Isn’t it about time for us to outline clear terms of reference for the various strands of cultural expression that Africans put forward in the UK and other Diaspora communities? Not every UK musician of West African heritage creates and performs Afrobeat (as originated by Fela Anikulapo Kuti), or Afrobeats (as performed by the “hip-life” performers of the young adult generation of today).We need more knowledgeable social observers and cultural commentators, to make sense of the variegated scenes that we have, to facilitate more understanding between creative practitioners and audiences or consumers.
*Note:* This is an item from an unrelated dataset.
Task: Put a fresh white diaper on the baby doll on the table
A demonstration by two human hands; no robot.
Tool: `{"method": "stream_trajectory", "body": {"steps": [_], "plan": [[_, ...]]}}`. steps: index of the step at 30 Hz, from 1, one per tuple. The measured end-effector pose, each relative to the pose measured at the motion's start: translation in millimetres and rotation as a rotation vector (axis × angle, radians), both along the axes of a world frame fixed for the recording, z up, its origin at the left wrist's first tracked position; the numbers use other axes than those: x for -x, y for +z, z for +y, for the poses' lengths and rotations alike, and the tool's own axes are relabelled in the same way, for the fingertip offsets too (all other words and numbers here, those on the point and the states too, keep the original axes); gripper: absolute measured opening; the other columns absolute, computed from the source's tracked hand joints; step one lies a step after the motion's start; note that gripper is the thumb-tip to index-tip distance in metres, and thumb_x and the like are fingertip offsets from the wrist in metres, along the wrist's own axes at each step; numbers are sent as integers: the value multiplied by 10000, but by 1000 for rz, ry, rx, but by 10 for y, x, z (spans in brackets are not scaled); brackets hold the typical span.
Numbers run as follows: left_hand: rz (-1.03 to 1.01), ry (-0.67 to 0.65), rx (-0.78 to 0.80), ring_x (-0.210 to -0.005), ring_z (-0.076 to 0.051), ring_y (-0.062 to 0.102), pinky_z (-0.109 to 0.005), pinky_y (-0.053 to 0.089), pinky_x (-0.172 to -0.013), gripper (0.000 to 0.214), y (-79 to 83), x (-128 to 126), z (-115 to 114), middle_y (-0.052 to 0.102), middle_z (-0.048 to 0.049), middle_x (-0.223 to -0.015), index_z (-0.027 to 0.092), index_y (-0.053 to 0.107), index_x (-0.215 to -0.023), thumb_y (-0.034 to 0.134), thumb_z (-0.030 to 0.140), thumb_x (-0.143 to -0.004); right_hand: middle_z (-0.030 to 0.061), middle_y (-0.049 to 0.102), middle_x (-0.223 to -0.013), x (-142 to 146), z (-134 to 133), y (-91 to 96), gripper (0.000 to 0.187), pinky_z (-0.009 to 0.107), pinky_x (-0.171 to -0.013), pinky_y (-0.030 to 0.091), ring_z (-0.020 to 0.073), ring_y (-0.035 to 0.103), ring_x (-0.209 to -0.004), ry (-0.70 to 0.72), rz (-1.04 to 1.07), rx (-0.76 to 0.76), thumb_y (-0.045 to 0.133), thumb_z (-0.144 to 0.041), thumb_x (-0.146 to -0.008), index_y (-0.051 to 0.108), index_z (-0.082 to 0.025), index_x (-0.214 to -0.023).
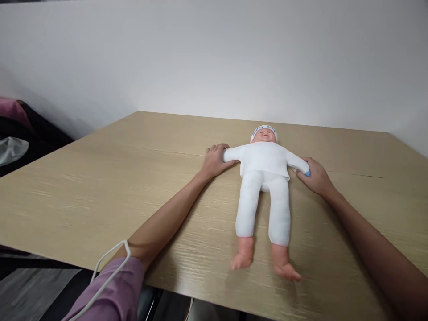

Dance artists who aim to create their own vocabularies could draw inspiration from Western contemporary dance techniques, and blend those ideas with the things they have learnt from the dance language of a specific part of Africa. They shouldn’t be placed in the same category as those who are inspired by Azonto and Street Dance, even though it is possible to be eloquent in symbolising aspects of life, using those movement genres.
Similarly, the worlds of fine art and design created by people of African descent should be clearly recognised for what they are, in distinct categories, so that each individual artist or designer’s creative work can be given a fair chance in the market place.
I used to write an arts column a couple of decades ago for Nigeria Home News – a London based newspaper, in which I explored these ideas in detail. Where are the taste makers and opinion formers of today that have an inside track on what our people do?
How can we be more proactive about presenting and selling our creative products to the world? Part of the answer to this question lies in explaining the output of our creative people in more detail.